The plot of Gottfried Kolditz’s In the
Dust of the Stars could have been plucked straight from episodic
television: a spaceship of six crew members (four of them women, including the
commander) touches down on an unknown planet in response to a distress call,
only for their hosts to claim it was sent by accident; the crew laps up the
local hospitality while preparing to depart, but then discovers that the call
came from the planet’s native inhabitants, now oppressed and forced underground
to mine a rare mineral. Viewed in the present day, the film’s allegorical
aspects benefit hugely from the clear physical resemblance of the oppressors’

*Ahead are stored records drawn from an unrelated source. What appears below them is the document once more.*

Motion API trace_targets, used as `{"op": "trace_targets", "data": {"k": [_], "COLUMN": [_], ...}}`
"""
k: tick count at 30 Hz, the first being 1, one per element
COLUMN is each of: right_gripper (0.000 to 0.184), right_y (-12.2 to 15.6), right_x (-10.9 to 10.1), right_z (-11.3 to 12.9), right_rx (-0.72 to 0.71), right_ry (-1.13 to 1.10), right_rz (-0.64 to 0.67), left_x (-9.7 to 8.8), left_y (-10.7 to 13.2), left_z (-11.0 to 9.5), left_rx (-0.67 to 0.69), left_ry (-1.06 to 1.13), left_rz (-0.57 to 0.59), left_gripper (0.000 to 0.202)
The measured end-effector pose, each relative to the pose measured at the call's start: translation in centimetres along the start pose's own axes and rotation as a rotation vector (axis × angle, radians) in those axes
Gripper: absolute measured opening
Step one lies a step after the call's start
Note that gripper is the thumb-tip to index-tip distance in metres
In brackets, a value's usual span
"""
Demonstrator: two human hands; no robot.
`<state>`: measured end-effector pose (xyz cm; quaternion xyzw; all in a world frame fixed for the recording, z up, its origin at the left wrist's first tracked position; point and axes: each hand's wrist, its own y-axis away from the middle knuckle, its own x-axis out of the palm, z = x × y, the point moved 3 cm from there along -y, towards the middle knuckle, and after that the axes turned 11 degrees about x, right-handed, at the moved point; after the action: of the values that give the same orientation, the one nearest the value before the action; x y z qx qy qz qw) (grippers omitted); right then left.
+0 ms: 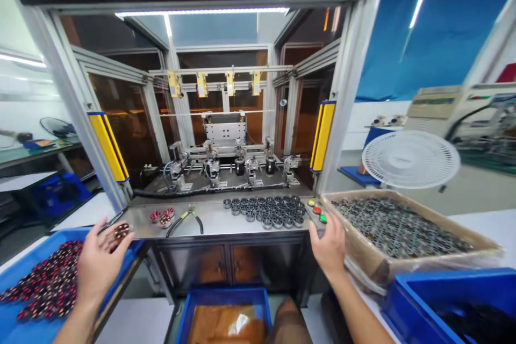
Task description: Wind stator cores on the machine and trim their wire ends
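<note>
My left hand (pixel 101 258) is above the edge of a blue bin at the left. A small round motor stator (pixel 121 230) with copper windings is in its fingers. More red-and-copper stators (pixel 52 279) fill the blue bin (pixel 74 234) below. My right hand (pixel 329 244) has its fingers stretched out at the machine's front right corner. Its fingertips are beside the green button (pixel 323 219), and whether they touch it I cannot tell. A red button (pixel 317 210) and a yellow button (pixel 311 203) sit just behind.
Cutting pliers (pixel 188 217) lie between a few stators (pixel 165 220) and rows of black ring-shaped parts (pixel 270 209). Behind is a machine with several metal fixtures (pixel 213 169), flanked by yellow bars (pixel 323 137). A parts-filled carton (pixel 363 260), a fan (pixel 411 158) and another blue bin (pixel 451 278) stand right.
</note>
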<state>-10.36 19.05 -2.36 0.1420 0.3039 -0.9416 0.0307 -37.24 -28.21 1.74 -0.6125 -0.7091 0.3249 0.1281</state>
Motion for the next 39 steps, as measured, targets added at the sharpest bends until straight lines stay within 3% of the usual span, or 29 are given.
{"op": "trace_targets", "data": {"k": [2, 6, 8, 11, 13, 17, 21, 24, 27, 29, 32, 34, 39], "right_gripper": [0.055, 0.036, 0.038, 0.038, 0.038, 0.038, 0.032, 0.028, 0.02, 0.018, 0.035, 0.036, 0.023], "right_y": [2.2, 8.5, 11.6, 14.3, 15.2, 16.4, 16.6, 16.0, 16.2, 17.0, 19.4, 21.1, 23.1], "right_x": [0.2, 0.8, 0.9, 0.4, 0.0, -0.5, -0.1, 0.4, 0.8, 0.9, 0.8, 0.3, -1.3], "right_z": [3.8, 12.6, 15.7, 18.2, 18.6, 18.7, 18.2, 16.8, 14.8, 13.7, 13.5, 14.2, 15.3], "right_rx": [-0.005, -0.001, 0.224, 0.489, 0.568, 0.591, 0.645, 0.64, 0.525, 0.59, 0.892, 1.047, 1.169], "right_ry": [-0.076, -0.258, -0.535, -0.742, -0.74, -0.684, -0.765, -0.911, -0.905, -0.881, -0.935, -0.985, -0.935], "right_rz": [0.174, 0.756, 1.179, 1.468, 1.55, 1.634, 1.71, 1.889, 2.103, 2.085, 1.949, 1.892, 1.833], "left_x": [0.2, 1.8, 2.3, 2.4, 2.1, 1.9, 2.2, 2.4, 2.4, 2.3, 2.5, 2.7, 3.2], "left_y": [3.4, 10.6, 13.2, 15.5, 16.3, 16.6, 16.3, 16.2, 16.3, 16.4, 16.4, 16.5, 16.5], "left_z": [-3.5, -11.1, -13.5, -14.6, -14.3, -13.9, -14.2, -14.2, -14.1, -14.0, -13.6, -13.4, -13.1], "left_rx": [0.06, 0.193, 0.308, 0.433, 0.458, 0.437, 0.316, 0.141, 0.067, 0.087, 0.137, 0.164, 0.134], "left_ry": [0.202, 0.463, 0.5, 0.538, 0.546, 0.581, 0.64, 0.736, 0.781, 0.761, 0.71, 0.683, 0.667], "left_rz": [0.019, 0.131, 0.157, 0.241, 0.289, 0.315, 0.317, 0.353, 0.377, 0.371, 0.35, 0.344, 0.351], "left_gripper": [0.08, 0.07, 0.075, 0.087, 0.093, 0.092, 0.087, 0.082, 0.079, 0.08, 0.084, 0.085, 0.085]}}
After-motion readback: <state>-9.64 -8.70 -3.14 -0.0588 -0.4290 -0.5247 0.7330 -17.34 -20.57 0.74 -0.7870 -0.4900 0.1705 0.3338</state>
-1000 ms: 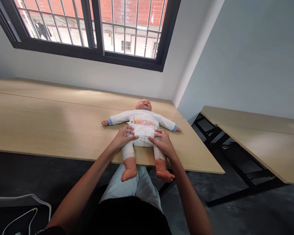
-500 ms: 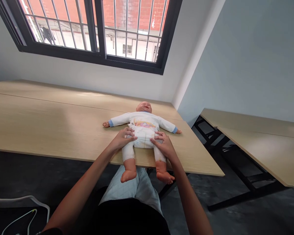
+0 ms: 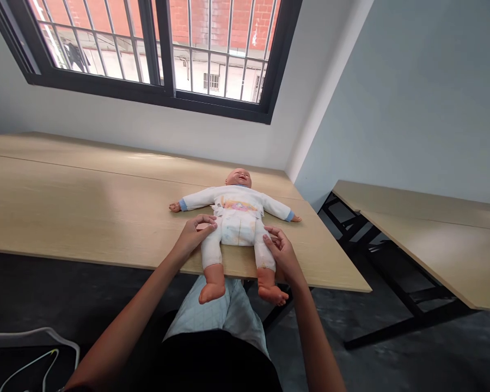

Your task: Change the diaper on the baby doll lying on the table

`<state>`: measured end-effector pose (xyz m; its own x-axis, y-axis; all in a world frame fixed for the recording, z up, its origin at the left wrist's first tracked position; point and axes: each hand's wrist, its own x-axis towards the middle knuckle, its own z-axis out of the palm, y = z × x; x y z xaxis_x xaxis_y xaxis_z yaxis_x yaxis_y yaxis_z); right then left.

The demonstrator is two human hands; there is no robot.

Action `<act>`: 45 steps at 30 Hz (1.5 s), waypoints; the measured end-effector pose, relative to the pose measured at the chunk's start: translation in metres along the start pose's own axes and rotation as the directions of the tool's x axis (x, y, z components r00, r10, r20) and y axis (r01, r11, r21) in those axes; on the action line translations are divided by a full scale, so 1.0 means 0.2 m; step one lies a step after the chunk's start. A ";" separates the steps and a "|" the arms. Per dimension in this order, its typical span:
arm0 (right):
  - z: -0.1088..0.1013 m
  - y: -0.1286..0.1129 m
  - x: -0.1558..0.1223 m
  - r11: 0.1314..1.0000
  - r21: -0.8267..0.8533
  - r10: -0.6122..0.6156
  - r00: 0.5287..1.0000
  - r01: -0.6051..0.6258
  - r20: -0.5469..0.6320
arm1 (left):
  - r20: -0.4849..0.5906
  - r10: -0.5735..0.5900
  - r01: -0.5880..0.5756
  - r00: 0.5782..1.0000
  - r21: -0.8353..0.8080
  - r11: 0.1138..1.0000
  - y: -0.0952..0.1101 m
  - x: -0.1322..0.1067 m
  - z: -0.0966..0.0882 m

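A baby doll [image 3: 237, 204] in a white top and a white nappy lies on its back on the wooden table [image 3: 85, 201], arms spread, feet hanging over the near edge. My left hand [image 3: 193, 235] rests beside the doll's hip with its fingers loosely curled and touching the nappy's side. Against the doll's other thigh lies my right hand [image 3: 282, 251], fingers bent and nothing gripped that I can make out.
A second wooden table [image 3: 424, 228] on a black frame stands to the right, with a gap of dark floor between. A barred window [image 3: 159, 49] is above the far wall. A white cable and frame [image 3: 32, 354] lie at lower left. My lap is under the table edge.
Both hands have slid off the front of the nappy, outward and toward me, to the doll's hips and thighs. The doll has stayed in place.
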<state>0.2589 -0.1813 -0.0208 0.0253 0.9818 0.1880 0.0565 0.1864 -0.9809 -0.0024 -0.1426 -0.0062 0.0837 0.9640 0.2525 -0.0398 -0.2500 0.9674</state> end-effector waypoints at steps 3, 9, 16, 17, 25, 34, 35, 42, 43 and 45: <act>-0.01 0.01 -0.01 1.000 0.018 0.013 1.000 -0.013 -0.013 | -0.046 -0.017 0.017 0.999 0.001 1.000 -0.02 -0.01 -0.01; -0.03 0.01 -0.02 0.999 -0.051 0.002 0.995 -0.007 -0.097 | -0.069 -0.073 0.074 0.995 0.008 0.997 0.00 -0.06 -0.03; -0.02 0.01 -0.04 0.997 -0.072 -0.050 0.989 0.040 -0.140 | -0.014 -0.067 0.067 0.998 0.003 0.998 0.02 -0.11 -0.05; -0.03 0.01 -0.04 0.997 -0.063 -0.054 0.990 0.046 -0.133 | 0.002 -0.067 0.067 0.998 0.003 0.998 0.02 -0.11 -0.05; -0.06 0.03 -0.06 0.996 -0.076 -0.049 0.995 0.043 -0.083 | 0.093 -0.048 0.045 0.995 0.030 0.999 0.02 -0.17 -0.11; -0.08 0.00 -0.07 0.970 -0.220 -0.101 0.995 0.100 0.008 | 0.114 -0.041 0.035 0.993 0.052 0.998 0.01 -0.17 -0.10; -0.08 -0.01 -0.07 0.968 -0.227 -0.107 0.994 0.108 0.017 | 0.115 -0.043 0.037 0.992 0.057 0.998 0.01 -0.17 -0.09; -0.07 0.00 -0.07 0.972 -0.212 -0.097 0.995 0.100 0.023 | 0.104 -0.057 0.050 0.993 0.066 0.997 0.01 -0.18 -0.10; -0.07 0.00 -0.07 0.974 -0.205 -0.092 0.996 0.094 0.022 | 0.103 -0.060 0.054 0.993 0.067 0.996 0.02 -0.18 -0.10; -0.07 0.01 -0.08 0.977 -0.196 -0.083 0.996 0.084 0.014 | 0.101 -0.065 0.058 0.993 0.070 0.996 0.02 -0.18 -0.10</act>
<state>0.2726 -0.1966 -0.0245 0.0065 0.9634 0.2679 0.2526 0.2577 -0.9326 -0.0249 -0.1772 -0.0112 0.1863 0.9641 0.1892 0.0354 -0.1990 0.9794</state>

leader to Vladimir Putin (although they have less in common behaviorally); that
aside, it’s rather hard to gauge how seriously to take the film. It often lacks
even basic plausibility (for example, the crew members put themselves immediately
in the hands of the planet-dwellers, including ingesting whatever’s offered to
them, without taking even minimal precautions) but the prevailing earnestness
doesn’t suggest (despite various mostly labored comedic touches) a parody or
jape, and the overall thrust of the narrative is fairly politicized. But then it
provides an array of peculiar visual flourishes, including the penchant of the
local women for dancing in skimpily diaphanous outings (the movie seems well-resourced
in some respects, but some of the special effects and other trappings are
distinctly rickety), and the Putin character’s mixing-board-like toy at which
he sits and makes music (again with accompanying dancers always on call) while
his giant pet snake slithers around. The film’s ideological footprint is somewhat
confused, broadly aligning itself with the resistance to the colonial occupiers,
but seeming far more intrigued by the latter; it crafts its villains far more
colourfully than its heroes, with the six cosmonauts having largely
interchangeably non-descript personalities (one of them standing out only by virtue
of an extended shower scene).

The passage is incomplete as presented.